Under this line are records; the part from the line containing "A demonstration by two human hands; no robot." through the line containing "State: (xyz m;" should be repeated exactly. Please exclude pictures.
::: RECORDS SHOWN :::
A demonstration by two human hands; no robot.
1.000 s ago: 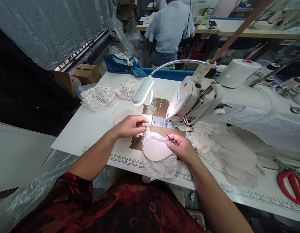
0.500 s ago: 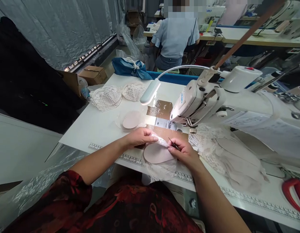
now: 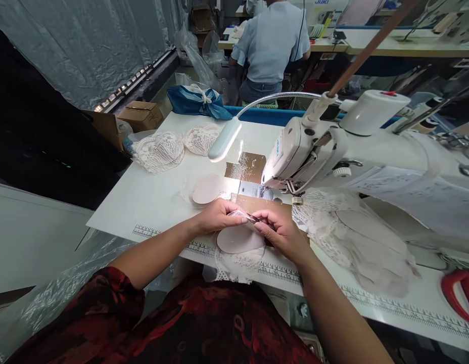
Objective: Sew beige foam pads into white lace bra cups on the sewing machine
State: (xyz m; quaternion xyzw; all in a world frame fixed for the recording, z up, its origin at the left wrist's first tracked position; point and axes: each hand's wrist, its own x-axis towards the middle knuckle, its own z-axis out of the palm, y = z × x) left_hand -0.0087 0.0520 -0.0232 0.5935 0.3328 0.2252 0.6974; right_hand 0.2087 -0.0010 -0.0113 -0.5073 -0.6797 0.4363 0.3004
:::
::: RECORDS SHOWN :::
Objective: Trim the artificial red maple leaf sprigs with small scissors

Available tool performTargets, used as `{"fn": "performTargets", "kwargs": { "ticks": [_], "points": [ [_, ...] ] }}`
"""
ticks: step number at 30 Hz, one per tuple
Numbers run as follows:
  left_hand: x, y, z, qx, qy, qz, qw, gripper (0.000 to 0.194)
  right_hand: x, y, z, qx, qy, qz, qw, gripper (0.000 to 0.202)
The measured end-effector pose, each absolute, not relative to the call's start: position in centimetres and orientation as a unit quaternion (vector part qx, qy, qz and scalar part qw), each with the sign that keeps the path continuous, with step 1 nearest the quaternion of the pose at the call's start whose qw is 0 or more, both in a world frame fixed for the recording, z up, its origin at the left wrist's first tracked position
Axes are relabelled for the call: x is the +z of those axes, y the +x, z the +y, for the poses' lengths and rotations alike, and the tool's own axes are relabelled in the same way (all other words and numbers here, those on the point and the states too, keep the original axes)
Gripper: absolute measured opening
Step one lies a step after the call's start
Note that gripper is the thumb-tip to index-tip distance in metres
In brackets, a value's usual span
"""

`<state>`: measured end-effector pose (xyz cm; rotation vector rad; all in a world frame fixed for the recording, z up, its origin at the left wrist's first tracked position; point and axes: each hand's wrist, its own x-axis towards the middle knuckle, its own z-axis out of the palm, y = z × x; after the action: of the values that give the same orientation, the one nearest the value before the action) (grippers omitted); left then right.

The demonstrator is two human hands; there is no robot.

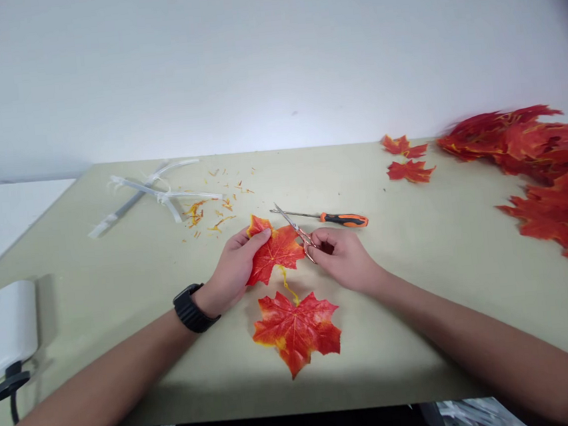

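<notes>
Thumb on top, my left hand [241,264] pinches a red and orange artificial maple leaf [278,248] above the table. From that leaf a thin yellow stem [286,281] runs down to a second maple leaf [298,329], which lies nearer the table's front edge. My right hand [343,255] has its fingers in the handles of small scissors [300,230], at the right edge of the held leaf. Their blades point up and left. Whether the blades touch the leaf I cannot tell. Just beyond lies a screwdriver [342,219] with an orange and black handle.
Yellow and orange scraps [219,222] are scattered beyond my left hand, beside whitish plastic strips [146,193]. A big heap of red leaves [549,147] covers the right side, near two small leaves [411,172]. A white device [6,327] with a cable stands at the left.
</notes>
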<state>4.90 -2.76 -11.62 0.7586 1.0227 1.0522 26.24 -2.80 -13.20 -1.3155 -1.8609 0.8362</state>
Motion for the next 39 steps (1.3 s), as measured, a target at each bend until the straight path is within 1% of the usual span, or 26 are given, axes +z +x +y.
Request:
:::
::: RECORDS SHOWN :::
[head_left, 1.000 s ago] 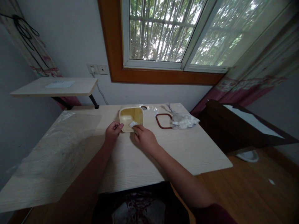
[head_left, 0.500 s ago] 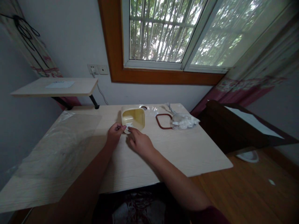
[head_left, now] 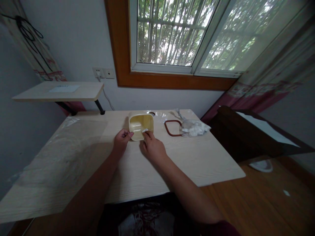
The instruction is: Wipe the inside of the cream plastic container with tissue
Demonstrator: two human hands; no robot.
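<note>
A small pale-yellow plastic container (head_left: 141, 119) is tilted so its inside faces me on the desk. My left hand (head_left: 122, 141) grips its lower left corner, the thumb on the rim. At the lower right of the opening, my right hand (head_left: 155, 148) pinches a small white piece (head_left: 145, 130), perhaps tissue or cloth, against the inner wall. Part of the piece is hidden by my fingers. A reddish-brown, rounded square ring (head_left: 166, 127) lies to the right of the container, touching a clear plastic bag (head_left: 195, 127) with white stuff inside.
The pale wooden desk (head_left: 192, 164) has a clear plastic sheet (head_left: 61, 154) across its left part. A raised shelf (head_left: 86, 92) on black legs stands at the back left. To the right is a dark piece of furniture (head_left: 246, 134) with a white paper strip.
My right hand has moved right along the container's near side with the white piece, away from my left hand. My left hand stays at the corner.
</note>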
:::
_TASK SOLUTION:_
A demonstration by two human hands; no robot.
1.000 s ago: 
0.500 s ago: 
now: 
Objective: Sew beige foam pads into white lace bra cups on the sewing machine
State: (xyz m; quaternion xyzw; all in a world frame fixed for the recording, z up, its origin at the left wrist's first tracked position; point and axes: each hand's wrist, its own x-axis towards the middle knuckle, its own z-axis out of the palm, y = z × x) left_hand -0.0087 0.0520 -0.0232 0.5935 0.3328 0.2252 0.6974; right_hand 0.2087 -0.0010 -0.0113 -0.5073 -0.6797 0.4363 0.3004

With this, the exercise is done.